Per informazioni su come eseguire l'upgrade dei cluster, consulta Eseguire l'upgrade dei cluster.
Utilizza Controlli di servizio VPC con Cloud Interconnect o Cloud VPN
Cloud Interconnect fornisce connessioni a bassa latenza e alta disponibilità che ti consentono di trasferire i dati in modo affidabile tra le tue macchine bare metal on-premise e le reti Virtual Private Cloud (VPC) di Google Cloud. Per saperne di più su Cloud Interconnect, consulta Panoramica del provisioning di Dedicated Interconnect.
Cloud VPN connette in sicurezza la rete peer alla rete Virtual Private Cloud (VPC) tramite una connessione IPsec VPN. Per scoprire di più su Cloud VPN, consulta Panoramica di Cloud VPN.
I Controlli di servizio VPC funzionano con Cloud Interconnect o Cloud VPN per fornire ulteriore sicurezza ai cluster. I controlli di servizio VPC aiutano a mitigare il rischio di esfiltrazione di dati. Utilizzando Controlli di servizio VPC, puoi aggiungere progetti ai perimetri di servizio che proteggono risorse e servizi dalle richieste che hanno origine al di fuori del perimetro. Per saperne di più sui perimetri di servizio, consulta Dettagli e configurazione dei perimetri di servizio.
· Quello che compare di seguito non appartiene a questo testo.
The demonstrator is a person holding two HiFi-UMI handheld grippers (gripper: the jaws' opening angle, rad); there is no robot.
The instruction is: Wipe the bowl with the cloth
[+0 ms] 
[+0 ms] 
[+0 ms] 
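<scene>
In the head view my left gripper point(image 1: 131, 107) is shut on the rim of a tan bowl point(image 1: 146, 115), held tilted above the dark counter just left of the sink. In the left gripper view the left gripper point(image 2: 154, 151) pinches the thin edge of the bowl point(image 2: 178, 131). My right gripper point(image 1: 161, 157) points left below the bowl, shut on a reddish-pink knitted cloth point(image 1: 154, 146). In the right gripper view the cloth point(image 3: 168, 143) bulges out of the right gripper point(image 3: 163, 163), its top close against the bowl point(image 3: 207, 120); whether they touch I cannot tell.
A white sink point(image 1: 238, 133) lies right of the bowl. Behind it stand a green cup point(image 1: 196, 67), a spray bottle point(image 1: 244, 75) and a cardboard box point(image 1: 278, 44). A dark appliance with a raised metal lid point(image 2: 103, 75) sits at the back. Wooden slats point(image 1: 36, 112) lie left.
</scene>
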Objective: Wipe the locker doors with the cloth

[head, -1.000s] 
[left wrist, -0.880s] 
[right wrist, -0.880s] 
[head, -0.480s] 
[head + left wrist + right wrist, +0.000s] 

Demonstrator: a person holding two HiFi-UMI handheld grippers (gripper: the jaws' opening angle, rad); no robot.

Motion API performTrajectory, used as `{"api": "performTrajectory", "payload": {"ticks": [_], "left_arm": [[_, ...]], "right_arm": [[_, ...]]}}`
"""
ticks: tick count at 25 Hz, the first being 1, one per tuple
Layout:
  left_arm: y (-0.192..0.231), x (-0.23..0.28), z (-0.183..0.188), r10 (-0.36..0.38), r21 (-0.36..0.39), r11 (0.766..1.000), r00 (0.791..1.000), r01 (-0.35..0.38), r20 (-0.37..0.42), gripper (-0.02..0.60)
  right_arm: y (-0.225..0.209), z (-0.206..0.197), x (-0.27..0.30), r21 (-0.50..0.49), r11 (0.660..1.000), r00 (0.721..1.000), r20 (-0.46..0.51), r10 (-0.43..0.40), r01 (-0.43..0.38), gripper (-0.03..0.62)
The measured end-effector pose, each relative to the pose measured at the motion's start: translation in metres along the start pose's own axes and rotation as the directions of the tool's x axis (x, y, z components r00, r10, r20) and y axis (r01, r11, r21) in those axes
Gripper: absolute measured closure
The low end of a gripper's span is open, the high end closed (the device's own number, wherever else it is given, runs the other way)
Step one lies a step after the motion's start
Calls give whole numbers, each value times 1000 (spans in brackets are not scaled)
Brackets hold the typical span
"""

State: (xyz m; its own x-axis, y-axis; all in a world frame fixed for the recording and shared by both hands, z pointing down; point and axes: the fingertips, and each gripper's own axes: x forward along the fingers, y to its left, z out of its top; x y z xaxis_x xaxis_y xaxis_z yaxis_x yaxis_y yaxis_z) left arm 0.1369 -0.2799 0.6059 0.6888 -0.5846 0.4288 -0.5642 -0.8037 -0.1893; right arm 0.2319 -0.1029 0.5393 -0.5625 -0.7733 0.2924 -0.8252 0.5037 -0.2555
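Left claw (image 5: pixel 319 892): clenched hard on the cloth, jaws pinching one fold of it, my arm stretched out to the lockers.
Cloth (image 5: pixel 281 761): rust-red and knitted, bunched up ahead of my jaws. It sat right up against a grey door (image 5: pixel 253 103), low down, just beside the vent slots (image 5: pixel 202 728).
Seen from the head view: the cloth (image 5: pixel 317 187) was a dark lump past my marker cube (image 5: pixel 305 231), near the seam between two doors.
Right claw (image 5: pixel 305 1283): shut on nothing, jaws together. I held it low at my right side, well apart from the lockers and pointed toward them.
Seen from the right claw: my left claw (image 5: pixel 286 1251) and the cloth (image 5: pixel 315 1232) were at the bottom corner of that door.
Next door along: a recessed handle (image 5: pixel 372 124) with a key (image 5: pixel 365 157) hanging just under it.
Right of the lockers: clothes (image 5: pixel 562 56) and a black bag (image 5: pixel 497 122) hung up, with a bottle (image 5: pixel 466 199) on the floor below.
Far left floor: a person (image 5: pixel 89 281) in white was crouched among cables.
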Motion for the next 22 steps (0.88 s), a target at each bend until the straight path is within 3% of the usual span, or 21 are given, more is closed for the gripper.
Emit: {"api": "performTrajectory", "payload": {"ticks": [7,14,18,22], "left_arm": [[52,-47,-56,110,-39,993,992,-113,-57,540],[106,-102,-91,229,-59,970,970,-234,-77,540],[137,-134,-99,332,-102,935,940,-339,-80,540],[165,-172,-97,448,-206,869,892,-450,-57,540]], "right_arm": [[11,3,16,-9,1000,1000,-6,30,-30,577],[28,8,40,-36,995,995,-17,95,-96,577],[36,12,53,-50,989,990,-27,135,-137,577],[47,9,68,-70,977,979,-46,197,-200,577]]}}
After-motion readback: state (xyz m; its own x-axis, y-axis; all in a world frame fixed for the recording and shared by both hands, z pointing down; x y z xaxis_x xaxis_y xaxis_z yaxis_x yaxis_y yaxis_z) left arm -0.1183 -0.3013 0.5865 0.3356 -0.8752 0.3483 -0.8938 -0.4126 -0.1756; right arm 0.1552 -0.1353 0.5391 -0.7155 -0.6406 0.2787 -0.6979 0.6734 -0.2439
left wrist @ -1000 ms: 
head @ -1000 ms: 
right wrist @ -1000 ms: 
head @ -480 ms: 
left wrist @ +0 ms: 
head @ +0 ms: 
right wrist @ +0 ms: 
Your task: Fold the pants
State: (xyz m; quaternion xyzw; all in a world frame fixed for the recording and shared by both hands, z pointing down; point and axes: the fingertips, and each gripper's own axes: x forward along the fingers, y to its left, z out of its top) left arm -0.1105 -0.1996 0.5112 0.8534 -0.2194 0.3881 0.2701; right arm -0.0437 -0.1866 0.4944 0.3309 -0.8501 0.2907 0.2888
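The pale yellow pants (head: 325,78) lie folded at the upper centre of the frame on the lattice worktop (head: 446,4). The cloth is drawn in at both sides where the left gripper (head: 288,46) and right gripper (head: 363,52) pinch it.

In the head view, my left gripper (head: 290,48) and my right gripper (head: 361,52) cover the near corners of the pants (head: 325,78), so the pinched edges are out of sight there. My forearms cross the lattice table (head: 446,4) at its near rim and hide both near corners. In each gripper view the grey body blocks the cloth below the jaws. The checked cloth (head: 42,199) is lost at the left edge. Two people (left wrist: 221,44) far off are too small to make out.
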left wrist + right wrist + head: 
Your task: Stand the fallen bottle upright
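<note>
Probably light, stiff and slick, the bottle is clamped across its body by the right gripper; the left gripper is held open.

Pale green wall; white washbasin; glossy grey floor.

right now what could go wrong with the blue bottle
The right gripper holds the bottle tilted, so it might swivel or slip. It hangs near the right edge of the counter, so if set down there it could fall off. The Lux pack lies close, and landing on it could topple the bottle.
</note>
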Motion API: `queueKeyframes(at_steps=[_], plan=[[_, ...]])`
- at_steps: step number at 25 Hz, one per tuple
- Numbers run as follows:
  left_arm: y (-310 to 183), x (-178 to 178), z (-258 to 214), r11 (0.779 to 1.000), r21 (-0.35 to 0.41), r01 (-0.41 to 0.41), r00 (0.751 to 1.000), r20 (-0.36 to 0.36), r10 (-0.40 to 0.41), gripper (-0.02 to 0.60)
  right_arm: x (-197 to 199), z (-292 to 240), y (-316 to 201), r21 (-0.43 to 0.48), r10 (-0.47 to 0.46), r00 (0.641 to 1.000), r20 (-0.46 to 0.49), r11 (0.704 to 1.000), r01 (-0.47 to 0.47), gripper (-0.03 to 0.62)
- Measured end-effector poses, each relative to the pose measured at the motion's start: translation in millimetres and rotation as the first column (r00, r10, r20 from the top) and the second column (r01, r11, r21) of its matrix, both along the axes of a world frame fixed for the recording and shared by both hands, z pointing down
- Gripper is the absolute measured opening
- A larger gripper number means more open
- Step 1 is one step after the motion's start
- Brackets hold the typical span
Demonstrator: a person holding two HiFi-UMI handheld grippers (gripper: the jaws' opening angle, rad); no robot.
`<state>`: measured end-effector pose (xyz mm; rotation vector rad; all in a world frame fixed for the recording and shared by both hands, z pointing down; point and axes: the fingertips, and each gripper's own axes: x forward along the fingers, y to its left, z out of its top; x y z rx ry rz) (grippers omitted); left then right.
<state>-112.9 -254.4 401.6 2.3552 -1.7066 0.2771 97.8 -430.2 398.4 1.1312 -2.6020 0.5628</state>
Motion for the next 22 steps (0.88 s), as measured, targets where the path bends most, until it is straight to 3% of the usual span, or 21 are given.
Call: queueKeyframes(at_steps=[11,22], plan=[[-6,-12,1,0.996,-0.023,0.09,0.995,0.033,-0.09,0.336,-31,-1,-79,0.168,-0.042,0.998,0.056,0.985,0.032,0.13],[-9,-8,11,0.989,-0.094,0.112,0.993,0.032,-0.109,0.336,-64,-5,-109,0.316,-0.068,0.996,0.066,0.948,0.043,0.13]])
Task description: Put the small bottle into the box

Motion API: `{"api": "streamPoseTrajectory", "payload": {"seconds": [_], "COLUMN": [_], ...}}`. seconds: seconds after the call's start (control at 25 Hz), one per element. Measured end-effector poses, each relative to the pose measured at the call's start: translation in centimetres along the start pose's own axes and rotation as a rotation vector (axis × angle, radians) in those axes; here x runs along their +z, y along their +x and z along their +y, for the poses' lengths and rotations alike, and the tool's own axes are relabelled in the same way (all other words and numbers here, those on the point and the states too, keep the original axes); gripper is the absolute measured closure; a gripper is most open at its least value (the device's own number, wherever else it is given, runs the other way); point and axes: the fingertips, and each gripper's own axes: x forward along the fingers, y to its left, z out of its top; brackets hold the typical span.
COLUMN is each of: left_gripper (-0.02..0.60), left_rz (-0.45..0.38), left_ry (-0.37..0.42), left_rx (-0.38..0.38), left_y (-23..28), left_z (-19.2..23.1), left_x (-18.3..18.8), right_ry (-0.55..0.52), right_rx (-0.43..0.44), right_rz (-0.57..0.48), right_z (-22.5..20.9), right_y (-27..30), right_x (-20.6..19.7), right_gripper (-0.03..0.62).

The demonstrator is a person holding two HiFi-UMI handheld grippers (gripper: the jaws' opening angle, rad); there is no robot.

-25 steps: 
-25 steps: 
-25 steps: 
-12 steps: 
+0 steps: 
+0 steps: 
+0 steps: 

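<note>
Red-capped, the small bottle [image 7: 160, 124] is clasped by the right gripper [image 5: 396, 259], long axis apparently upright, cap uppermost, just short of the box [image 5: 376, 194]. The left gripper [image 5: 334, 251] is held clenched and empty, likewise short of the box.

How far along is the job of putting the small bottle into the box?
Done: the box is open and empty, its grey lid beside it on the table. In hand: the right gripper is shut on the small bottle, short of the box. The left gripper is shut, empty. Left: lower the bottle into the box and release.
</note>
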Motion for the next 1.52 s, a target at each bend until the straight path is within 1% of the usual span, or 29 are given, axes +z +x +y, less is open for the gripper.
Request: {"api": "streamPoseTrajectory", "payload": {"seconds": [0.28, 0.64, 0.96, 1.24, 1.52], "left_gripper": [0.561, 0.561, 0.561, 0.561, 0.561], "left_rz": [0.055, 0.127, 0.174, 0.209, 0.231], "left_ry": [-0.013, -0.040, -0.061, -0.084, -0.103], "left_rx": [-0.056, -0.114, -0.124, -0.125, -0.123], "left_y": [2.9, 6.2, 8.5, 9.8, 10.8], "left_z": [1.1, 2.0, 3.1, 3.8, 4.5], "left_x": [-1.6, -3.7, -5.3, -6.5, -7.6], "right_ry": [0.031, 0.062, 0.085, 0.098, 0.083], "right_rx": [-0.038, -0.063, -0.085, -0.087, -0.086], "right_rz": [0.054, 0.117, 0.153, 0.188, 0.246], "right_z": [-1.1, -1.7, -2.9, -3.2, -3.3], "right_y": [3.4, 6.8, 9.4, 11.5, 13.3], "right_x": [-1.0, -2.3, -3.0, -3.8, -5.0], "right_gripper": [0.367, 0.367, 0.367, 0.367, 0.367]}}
Per proteggere completamente Google Distributed Cloud, devi utilizzare un VIP con restrizioni e aggiungere le seguenti API al perimetro di servizio:
- API Artifact Registry (
artifactregistry.googleapis.com
) - API Resource Manager (
cloudresourcemanager.googleapis.com
) - API Compute Engine (
compute.googleapis.com
) - Connettiti all'API gateway (
connectgateway.googleapis.com
) - API Google Container Registry (
containerregistry.googleapis.com
) - API GKE Connect (
gkeconnect.googleapis.com
) - API GKE Hub (
gkehub.googleapis.com
) - API GKE On-Prem (
gkeonprem.googleapis.com
) - API Identity and Access Management (IAM) (
iam.googleapis.com
) - API Cloud Logging (
logging.googleapis.com
) - API Cloud Monitoring (
monitoring.googleapis.com
) - API Config Monitoring for Ops (
opsconfigmonitoring.googleapis.com
) - API Service Control (
servicecontrol.googleapis.com
) - API Cloud Storage (
storage.googleapis.com
)
Quando utilizzi bmctl
per creare o eseguire l'upgrade di un cluster, usa il flag --skip-api-check
per bypassare la chiamata all'API Service Usage (serviceusage.googleapis.com
).
L'API Service Usage non è supportata dai Controlli di servizio VPC.